▸ Work request
Nothing below is to be printed except the lines between the line holding "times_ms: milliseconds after" and the line holding "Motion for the", inclusive, each exactly as it appears.

···

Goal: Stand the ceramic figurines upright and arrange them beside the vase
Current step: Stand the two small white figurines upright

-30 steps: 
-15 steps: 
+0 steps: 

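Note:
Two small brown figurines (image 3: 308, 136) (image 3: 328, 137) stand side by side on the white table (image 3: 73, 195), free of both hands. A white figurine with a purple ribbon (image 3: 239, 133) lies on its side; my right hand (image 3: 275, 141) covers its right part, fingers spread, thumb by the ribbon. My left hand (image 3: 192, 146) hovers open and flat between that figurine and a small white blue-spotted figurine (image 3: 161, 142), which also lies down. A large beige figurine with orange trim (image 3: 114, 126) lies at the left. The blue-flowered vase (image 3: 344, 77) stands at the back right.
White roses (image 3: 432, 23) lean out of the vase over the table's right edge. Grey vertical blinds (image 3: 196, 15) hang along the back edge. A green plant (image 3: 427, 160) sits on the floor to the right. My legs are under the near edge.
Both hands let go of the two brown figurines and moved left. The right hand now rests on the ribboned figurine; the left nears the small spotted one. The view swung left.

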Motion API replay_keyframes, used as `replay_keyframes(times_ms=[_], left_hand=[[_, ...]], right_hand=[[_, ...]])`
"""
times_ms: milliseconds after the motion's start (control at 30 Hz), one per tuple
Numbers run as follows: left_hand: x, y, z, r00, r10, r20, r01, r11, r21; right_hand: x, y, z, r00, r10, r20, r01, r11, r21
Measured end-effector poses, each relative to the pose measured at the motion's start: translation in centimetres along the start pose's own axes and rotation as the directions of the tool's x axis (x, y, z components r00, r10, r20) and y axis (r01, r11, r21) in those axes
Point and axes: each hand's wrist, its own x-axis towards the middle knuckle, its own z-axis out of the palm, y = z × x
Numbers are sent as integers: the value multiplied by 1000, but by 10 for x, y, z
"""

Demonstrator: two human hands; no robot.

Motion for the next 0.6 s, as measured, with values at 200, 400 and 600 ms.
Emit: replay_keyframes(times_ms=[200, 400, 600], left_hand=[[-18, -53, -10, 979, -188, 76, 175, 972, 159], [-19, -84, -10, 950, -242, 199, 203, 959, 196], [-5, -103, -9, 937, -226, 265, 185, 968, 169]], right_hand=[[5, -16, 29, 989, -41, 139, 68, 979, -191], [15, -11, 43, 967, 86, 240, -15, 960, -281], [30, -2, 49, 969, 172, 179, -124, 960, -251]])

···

▸ Response to the exercise
times_ms: milliseconds after the motion's start (control at 30 Hz), one per tuple
Numbers run as follows: left_hand: x, y, z, r00, r10, r20, r01, r11, r21; right_hand: x, y, z, r00, r10, r20, r01, r11, r21
Measured end-effector poses, each relative to the pose measured at the motion's start: translation in centimetres along the start pose's own axes and rotation as the directions of the tool's x axis (x, y, z components r00, r10, r20) and y axis (r01, r11, r21) in those axes
Point and axes: each hand's wrist, its own x-axis towards the middle knuckle, its own z-axis out of the palm, y = z × x
Numbers are sent as integers: the value multiplied by 1000, but by 10 for x, y, z
"""

Demonstrator: two human hands; no robot.

Motion for the next 0.6 s, as measured, with values at 200, 400 and 600 ms.

The required output is now complete.